*Your assignment:*
How many lines of the records below contain the word "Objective"? Answer with the number alone.

*Information provided:*
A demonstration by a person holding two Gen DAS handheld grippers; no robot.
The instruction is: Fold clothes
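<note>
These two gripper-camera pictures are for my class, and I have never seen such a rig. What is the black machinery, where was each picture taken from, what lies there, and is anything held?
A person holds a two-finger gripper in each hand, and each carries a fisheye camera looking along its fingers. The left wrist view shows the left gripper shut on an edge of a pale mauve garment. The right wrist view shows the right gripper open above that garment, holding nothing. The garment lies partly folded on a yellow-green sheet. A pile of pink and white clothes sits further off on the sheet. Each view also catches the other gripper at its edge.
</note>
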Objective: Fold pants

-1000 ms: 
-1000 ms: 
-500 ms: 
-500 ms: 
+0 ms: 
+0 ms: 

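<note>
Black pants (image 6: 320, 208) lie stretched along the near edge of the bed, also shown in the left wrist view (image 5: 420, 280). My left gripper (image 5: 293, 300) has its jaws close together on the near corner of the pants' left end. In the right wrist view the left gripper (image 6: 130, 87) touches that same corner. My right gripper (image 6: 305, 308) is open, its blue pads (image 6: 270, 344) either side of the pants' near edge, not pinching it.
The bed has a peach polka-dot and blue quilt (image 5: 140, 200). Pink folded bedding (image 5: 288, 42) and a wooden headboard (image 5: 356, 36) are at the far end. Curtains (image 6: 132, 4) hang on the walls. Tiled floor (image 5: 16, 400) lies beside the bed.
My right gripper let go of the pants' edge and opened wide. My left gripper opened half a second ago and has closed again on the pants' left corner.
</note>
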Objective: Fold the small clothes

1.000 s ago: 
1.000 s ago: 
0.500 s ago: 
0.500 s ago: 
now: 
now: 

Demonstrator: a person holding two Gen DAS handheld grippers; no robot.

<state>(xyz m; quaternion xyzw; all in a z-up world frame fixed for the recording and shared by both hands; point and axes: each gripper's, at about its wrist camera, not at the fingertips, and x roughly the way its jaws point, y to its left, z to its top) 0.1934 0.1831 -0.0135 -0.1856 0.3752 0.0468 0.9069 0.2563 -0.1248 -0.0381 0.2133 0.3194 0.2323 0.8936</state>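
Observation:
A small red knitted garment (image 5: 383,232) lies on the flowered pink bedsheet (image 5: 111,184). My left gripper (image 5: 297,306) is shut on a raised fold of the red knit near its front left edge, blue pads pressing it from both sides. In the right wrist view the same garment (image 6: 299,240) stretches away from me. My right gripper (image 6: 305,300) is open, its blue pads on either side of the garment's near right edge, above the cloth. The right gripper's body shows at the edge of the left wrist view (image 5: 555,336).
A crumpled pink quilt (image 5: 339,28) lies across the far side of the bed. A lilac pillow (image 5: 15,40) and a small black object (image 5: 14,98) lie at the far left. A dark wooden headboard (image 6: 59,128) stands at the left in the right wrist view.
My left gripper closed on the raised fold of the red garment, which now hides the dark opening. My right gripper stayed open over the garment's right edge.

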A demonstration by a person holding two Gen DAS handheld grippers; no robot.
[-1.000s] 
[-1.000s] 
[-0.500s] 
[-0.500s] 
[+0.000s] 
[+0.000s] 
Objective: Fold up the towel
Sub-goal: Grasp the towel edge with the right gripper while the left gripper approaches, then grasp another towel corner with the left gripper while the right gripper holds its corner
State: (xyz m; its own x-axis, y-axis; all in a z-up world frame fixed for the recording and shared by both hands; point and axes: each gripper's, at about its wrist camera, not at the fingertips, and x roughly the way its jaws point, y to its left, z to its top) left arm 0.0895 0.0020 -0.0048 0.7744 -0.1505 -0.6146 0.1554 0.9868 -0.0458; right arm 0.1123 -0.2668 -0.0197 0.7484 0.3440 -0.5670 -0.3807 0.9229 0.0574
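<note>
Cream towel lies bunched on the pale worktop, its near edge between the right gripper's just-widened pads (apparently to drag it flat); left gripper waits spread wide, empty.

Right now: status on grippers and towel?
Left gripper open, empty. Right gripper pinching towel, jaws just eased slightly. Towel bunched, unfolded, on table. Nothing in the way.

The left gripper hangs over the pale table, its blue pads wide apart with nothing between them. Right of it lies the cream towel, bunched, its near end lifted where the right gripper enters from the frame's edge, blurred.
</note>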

*Response to this exercise:*
3